Parece que já não vai discursar, embora ainda possa aparecer. Mas não devemos dar o caso por encerrado, como quer o presidente da Assembleia da República. A ideia de fazer de Lula da Silva o foco da comemoração do 25 de Abril é reveladora sobre o que governo socialista pode fazer ao regime. Andamos preocupados com a economia e a sociedade. É natural: vivemos num país onde a população empobrece e diminui, porque o poder socialista, com o seu garrote intervencionista e fiscal, a impediu, nomeadamente entre 2015 e 2019, de aproveitar a mais favorável conjuntura global de sempre. Mas um povo mais pobre e portanto mais dependente não é a melhor notícia para uma democracia, se entendermos que uma democracia requer uma sociedade civil de cidadãos autónomos. É este tipo de sociedade que o poder socialista está a destruir em Portugal. Mas essa não é a única via pela qual tem comprometido a democracia. O celebração de Lula na sessão do 25 de Abril remete para outra.
Lula da Silva é o presidente eleito do Brasil, e como tal faz todo o sentido que as autoridades portuguesas o convidem e o visitem, tal como teria feito sentido convidar e visitar Bolsonaro. Mas associar Lula da Silva à sessão solene da Assembleia da República em que se celebra a fundação da actual democracia portuguesa, já não seria tratá-lo simplesmente como presidente do Brasil, mas como alguém que tivesse, a respeito da democracia, algo a admirar e a ensinar. Ora, Lula da Silva, presidente legítimo do Brasil, não tem nada para admirar ou para ensinar sobre democracia. Lula é incapaz de condenar Putin e capaz de elogiar ditaduras como a cubana. Lula foi um presidente que, nos seus anteriores mandatos, subverteu a democracia brasileira através de um esquema de corrupção e abuso do poder que fez uma grande parte da população desconfiar do regime, e que explica Bolsonaro. Ao contrário do que parece ser costume dizer, o que Lula fez é tão ou mais grave do que tentaram fazer, em Janeiro, umas centenas de bolsonaristas. Os bolsonaristas vandalizaram edifícios; Lula vandalizou instituições. Era esta figura enlameada e rancorosa que o poder socialista queria obrigar os deputados a ouvir, a aplaudir, e a celebrar como exemplo para a democracia.

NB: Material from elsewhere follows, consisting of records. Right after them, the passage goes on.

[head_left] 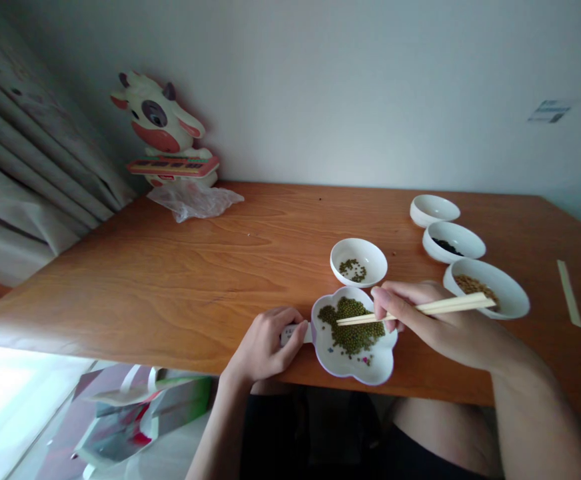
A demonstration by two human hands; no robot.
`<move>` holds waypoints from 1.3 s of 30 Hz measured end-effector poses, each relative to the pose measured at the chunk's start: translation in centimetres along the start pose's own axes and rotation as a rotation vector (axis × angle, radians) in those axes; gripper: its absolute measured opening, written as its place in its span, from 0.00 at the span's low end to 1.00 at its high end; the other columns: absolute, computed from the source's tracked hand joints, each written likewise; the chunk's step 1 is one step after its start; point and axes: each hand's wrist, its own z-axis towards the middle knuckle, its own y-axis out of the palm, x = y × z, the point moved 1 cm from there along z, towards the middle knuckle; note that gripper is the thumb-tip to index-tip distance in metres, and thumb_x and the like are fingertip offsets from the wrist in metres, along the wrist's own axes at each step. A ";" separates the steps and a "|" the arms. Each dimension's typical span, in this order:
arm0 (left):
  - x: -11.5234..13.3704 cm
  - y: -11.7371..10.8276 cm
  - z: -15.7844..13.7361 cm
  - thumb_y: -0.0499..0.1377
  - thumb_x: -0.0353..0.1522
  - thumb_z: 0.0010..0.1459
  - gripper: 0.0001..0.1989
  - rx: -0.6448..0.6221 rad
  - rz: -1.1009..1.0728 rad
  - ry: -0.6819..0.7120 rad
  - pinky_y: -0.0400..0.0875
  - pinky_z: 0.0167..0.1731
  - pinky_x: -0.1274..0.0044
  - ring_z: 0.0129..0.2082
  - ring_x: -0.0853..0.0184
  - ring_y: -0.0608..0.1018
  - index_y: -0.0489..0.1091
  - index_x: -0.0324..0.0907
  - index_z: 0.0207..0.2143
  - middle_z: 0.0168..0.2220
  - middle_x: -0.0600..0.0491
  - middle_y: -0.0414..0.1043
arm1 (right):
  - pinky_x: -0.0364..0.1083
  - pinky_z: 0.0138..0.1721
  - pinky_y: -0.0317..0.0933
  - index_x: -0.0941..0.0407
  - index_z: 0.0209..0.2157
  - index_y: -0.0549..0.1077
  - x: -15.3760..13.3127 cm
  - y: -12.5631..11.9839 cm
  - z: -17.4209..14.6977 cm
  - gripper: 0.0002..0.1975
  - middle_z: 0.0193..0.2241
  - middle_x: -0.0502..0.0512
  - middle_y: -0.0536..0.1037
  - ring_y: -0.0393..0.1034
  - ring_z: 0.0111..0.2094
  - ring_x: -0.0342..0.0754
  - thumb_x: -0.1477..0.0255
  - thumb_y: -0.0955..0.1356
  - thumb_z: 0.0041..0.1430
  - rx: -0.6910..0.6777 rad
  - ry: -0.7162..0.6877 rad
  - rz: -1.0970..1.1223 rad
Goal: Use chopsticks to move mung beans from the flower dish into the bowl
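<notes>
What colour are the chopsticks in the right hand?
The chopsticks are pale yellow, clearest in the head view.

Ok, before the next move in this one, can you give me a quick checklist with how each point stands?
1. Left hand steadying the dish by its handle: ok.
2. Right hand holding the chopsticks: ok.
3. Chopstick tips at the green beans in the dish: ok.
4. Bean pinched between the tips: cannot tell, too small.
5. Nearest bowl upright, just beyond the dish: ok.
6. Dish well back from the table edge: not ok, it sits close.
</notes>
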 end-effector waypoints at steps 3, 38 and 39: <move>-0.1 0.0 0.0 0.54 0.40 0.73 0.15 0.008 -0.010 -0.001 0.66 0.36 0.74 0.34 0.64 0.77 0.72 0.42 0.36 0.35 0.51 0.77 | 0.47 0.32 0.62 0.52 0.34 0.76 -0.6 -0.7 0.3 0.24 0.29 0.50 0.82 0.75 0.30 0.48 0.51 0.61 0.75 0.029 -0.024 0.015; 0.6 -3.3 9.9 0.54 0.53 0.70 0.28 -0.533 -0.064 -0.058 0.61 0.23 0.79 0.23 0.67 0.76 0.78 0.45 0.28 0.24 0.54 0.77 | 0.46 0.40 0.69 0.52 0.35 0.78 1.6 0.0 0.5 0.30 0.30 0.52 0.79 0.75 0.35 0.48 0.47 0.56 0.75 0.013 -0.045 0.454; 0.7 -3.1 9.9 0.54 0.52 0.71 0.27 -0.515 -0.048 -0.027 0.60 0.23 0.78 0.22 0.67 0.75 0.77 0.45 0.28 0.23 0.55 0.76 | 0.46 0.39 0.68 0.52 0.35 0.77 1.7 0.1 0.4 0.30 0.30 0.52 0.78 0.74 0.34 0.48 0.47 0.57 0.75 0.021 -0.037 0.442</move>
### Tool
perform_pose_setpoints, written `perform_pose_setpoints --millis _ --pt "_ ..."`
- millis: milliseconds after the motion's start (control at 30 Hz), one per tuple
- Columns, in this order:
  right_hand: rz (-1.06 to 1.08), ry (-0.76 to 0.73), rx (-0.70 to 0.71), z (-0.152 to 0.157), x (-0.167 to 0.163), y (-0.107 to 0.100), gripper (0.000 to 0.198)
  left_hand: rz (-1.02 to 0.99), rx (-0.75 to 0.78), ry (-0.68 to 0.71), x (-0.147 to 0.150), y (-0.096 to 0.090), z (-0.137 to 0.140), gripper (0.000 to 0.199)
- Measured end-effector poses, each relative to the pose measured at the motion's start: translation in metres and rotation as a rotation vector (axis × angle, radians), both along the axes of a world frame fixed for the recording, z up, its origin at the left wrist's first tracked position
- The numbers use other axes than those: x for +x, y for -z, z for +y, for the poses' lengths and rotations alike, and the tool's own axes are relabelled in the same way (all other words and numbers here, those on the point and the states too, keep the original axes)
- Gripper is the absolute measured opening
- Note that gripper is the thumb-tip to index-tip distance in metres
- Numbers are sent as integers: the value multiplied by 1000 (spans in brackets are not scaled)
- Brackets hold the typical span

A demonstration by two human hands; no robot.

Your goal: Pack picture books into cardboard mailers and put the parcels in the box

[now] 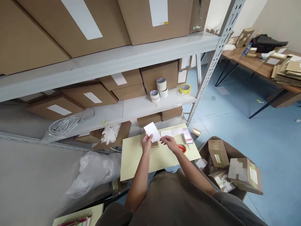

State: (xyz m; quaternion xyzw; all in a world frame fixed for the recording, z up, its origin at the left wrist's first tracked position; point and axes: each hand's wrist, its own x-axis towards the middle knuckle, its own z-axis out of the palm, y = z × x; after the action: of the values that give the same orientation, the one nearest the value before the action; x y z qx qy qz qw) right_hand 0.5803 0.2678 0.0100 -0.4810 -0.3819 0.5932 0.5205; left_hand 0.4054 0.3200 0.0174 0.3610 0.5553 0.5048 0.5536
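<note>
A white sheet of paper [152,131], about card size, is tilted above the pale yellow table [134,157]. My left hand [147,143] grips its lower left part, thumb on top. At the sheet's lower right corner is my right hand [169,142], its fingers curled together; anything between them is too small to make out. Under the sheet, part of a small cardboard box [155,144] shows, mostly hidden. A roll of red-orange tape [182,148] lies by my right wrist. White papers [172,131] lie along the table's far side, beside a blurred-out printed item [187,136].
A grey metal shelf [141,108] with cardboard boxes [162,73], white tape rolls [161,84] and a yellow tape roll [185,88] stands ahead. Right of me is an open carton [207,147] of used boxes. A plastic bag [98,169] sits left; a wooden desk [256,61] stands far right.
</note>
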Motion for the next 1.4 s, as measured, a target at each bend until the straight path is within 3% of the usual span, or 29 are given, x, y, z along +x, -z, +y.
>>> perform_pose_setpoints --millis 233,467,600,667,767,867,1100,1400 --pt "17 25 31 -1 7 -7 26 48 35 37 7 -5 -6 61" --pt "26 3 75 -5 5 -12 28 43 34 79 8 1 -6 63" --pt "2 3 122 -6 2 -15 29 238 -1 31 6 1 -9 80" --pt "-4 9 129 -7 -1 -16 30 360 56 30 5 -3 -14 72" --pt "7 12 129 -7 -7 -16 30 313 137 252 2 -13 -27 48" --pt "19 -13 131 -7 -16 -14 29 191 139 404 -3 -20 -40 50" --pt "69 -121 91 -9 -40 -5 33 74 26 146 -26 -23 -55 60" --pt "13 -77 12 6 -75 -9 39 221 171 205 -52 -18 -52 50"
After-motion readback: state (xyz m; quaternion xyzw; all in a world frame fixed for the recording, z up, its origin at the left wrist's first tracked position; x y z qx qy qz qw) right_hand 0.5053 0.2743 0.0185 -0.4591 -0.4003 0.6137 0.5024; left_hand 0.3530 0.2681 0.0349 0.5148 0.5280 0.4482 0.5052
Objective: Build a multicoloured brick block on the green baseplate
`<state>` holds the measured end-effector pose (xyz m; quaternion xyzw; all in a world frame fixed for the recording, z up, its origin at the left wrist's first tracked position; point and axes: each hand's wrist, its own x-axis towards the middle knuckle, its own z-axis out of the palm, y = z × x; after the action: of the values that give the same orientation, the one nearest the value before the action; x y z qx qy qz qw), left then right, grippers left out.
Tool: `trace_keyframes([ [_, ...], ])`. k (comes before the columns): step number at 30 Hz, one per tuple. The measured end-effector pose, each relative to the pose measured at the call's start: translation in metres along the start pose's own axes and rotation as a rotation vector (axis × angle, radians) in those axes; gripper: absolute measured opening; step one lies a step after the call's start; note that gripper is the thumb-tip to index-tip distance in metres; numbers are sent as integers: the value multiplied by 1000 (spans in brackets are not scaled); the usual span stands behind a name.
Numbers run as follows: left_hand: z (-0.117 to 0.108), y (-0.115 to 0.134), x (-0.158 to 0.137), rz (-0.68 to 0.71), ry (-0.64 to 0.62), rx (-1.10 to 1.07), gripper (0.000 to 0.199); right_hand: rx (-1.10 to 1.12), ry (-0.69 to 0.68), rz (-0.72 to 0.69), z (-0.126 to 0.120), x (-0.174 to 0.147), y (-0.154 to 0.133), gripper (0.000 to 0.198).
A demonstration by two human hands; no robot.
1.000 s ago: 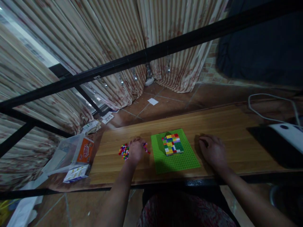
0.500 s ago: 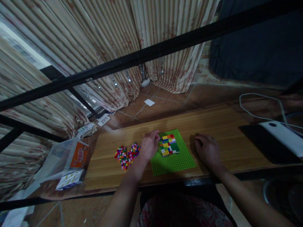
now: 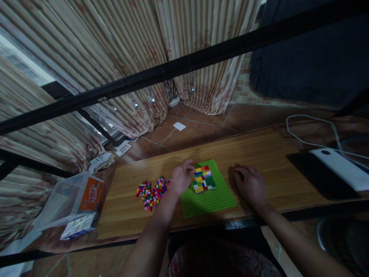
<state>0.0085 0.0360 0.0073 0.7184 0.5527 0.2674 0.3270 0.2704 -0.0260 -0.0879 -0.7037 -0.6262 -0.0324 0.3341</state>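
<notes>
A clear plastic box (image 3: 59, 198) with an orange label (image 3: 91, 194) is standing beyond the left end of the table (image 3: 253, 152), and a white carton (image 3: 79, 226) is lying just nearer than it. On the right, a black mat (image 3: 305, 175) is lying under a white device (image 3: 340, 167), while a pale cable (image 3: 313, 116) is looping at the far right. A black bar (image 3: 138, 79) is slanting across the far side in front of striped curtains (image 3: 132, 42). A heap of small bricks (image 3: 152, 195) is spreading on the left part of the table, close beside the left forearm.

The left hand (image 3: 182, 177) is reaching in from the near side, thumb and forefinger drawing together at the left edge of the multicoloured brick block (image 3: 204, 180); whether they are gripping a piece I cannot tell. The block is sitting on the far part of the green baseplate (image 3: 209, 204). The right hand (image 3: 250, 185) is resting loosely curled on the table, right of the baseplate and apart from it; its inside is not showing, so I cannot tell whether it is holding anything.

Studded green is running nearer than the block and to its right. Wood is stretching between the right hand and the mat, and along the far edge. The baseplate's near edge is lying close to the table's near edge.
</notes>
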Motion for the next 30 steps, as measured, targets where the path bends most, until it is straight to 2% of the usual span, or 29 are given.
trace_keyframes([
  [6,2,-8,8,-163,-35,-336,28,13,-7,-2,1,-1,0,26],
  [10,2,-13,15,-218,-70,-380,26,-5,-21,1,0,-1,-1,26],
  [21,1,-11,20,-242,-82,-305,27,-22,-23,-9,-1,-1,-2,26],
  [27,2,-13,11,-153,-53,-344,24,-20,-30,-29,1,-1,2,27],
  [30,3,-18,1,-105,7,-412,26,-6,-20,-43,2,-1,3,27],
])
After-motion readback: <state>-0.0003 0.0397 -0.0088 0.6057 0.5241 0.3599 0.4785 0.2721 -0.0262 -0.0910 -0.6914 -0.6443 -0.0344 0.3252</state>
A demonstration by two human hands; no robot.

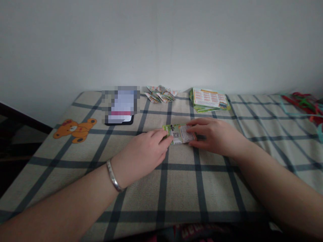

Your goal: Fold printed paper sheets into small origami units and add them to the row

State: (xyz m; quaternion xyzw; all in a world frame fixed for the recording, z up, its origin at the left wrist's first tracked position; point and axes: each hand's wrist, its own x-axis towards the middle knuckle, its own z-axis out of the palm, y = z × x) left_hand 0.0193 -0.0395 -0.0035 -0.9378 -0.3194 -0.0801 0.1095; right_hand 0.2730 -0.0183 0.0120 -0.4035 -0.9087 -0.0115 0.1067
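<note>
A small flat green-and-white printed packet with a square code lies in front of me at the middle of the checked cloth. Its left end is pinched between the thumb and fingers of my left hand, which has a silver bangle at the wrist. On the other end, my right hand grips with its thumb at the near edge and its fingers over the far side. Part of each end is hidden under the fingers.
Behind the packet, several small packets are heaped by the wall. A printed box sits right of them. A phone, partly blurred, and an orange bear cutout lie left. Red and green strands rest far right.
</note>
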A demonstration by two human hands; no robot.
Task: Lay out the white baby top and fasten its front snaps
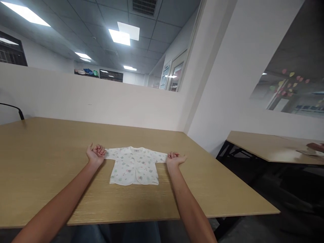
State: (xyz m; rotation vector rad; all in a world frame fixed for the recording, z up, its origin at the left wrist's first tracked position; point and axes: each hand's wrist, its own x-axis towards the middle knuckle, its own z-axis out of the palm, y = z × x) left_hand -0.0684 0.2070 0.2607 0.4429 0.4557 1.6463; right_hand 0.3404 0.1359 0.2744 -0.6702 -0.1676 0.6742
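Observation:
A small white baby jacket (136, 165) with a scattered print of little coloured figures lies flat on the wooden table, its collar toward the wall and both sleeves stretched sideways. At the cuff of the left sleeve is my left hand (96, 154), palm turned up, fingers loosely curled and thumb apart. My right hand (175, 159) rests in a mirrored pose at the other cuff, its thumb pointing outward. The little-finger edges of both hands appear to touch the cuffs. I see no cloth in either palm.
The wooden table (50, 175) runs back to a low white wall (113, 104). A black cable (20, 113) reaches the table's far left corner. At right, beyond a gap, stands another table (263, 145), with another person's hand (316, 146) at its edge.

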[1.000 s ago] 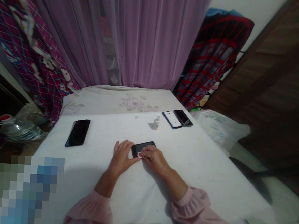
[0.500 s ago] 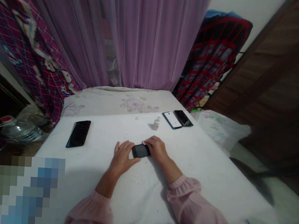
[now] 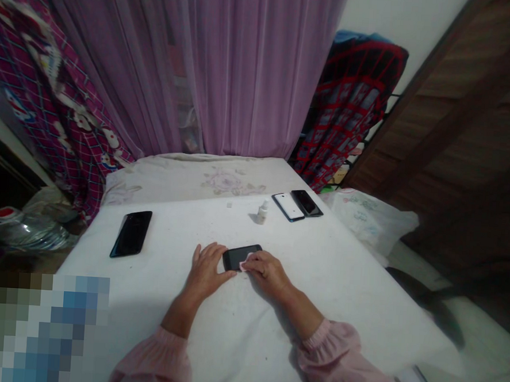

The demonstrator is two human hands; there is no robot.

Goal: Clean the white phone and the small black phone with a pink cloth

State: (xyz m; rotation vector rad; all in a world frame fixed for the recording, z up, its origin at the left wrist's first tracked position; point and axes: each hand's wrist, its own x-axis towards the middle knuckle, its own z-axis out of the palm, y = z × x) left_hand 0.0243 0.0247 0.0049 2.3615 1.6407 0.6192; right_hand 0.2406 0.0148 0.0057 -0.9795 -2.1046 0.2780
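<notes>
A dark smartphone (image 3: 236, 257) lies screen up on the white cloth-covered table (image 3: 177, 336). My left hand (image 3: 205, 273) grips its left end, thumb at the near edge and fingers at the far edge. Pinched in the fingers of my right hand (image 3: 271, 277) is a small pink cloth (image 3: 244, 265), which rests against the lower right part of the screen. My right fingers hide part of the cloth and the near right corner of the phone. Beyond the hands, a small white bottle (image 3: 263, 213) stands upright.
Farther right lie a white-backed phone (image 3: 288, 206) and a black phone (image 3: 308, 202), side by side. Another black phone (image 3: 132, 233) is at the left. A tiny pale square (image 3: 229, 205) lies near the back. Beside the table are a water jug (image 3: 32, 229) and a plastic bag (image 3: 365, 221).
My right hand has slid the pink cloth from the phone's far edge down toward its near edge, uncovering the far right corner. My left hand keeps its grip. The view has shifted slightly.
</notes>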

Para quê? Para obter o que a direcção da IL logo prometeu, que foi deixar as bancadas vazias quando Lula começasse a falar. A IL esteve bem. É provável que a restante direita, caso não se quisesse sujeitar a uma humilhação, tivesse feito o mesmo. Mas nada poderia ter sido mais doce para o poder socialista do que as imagens de uma comemoração da democracia com as bancadas à direita todas vagas. Que melhor prova de que a oposição de direita não pertence a este regime? Desde 1974, que as esquerdas portuguesas têm dificuldade em admitir, como notou António José Saraiva, que só pode haver democracia se houver pluralismo, isto é, se liberais e conservadores tiverem lugar no regime. O PCP e o BE nunca reconheceram isso: quem não pensa como eles é “fascista”, e devia estar na prisão. O PS oscilou, conforme as suas conveniências de momento. Umas vezes, deu-lhe jeito tolerar a direita; outras vezes, foi quase tão veemente como os comunistas na discriminação. Perante a estagnação económica e a degradação dos serviços públicos, o PS parece tentado pela polarização e pela crispação como últimos expedientes para manter o poder. Temos assim legislação ostensivamente radical, para monopolizar o esquerdismo, e a sacralização de Lula, para forçar os que podem substituir os socialistas no governo a ficar fora do retrato do regime. A economia não será a única vítima do poder socialista.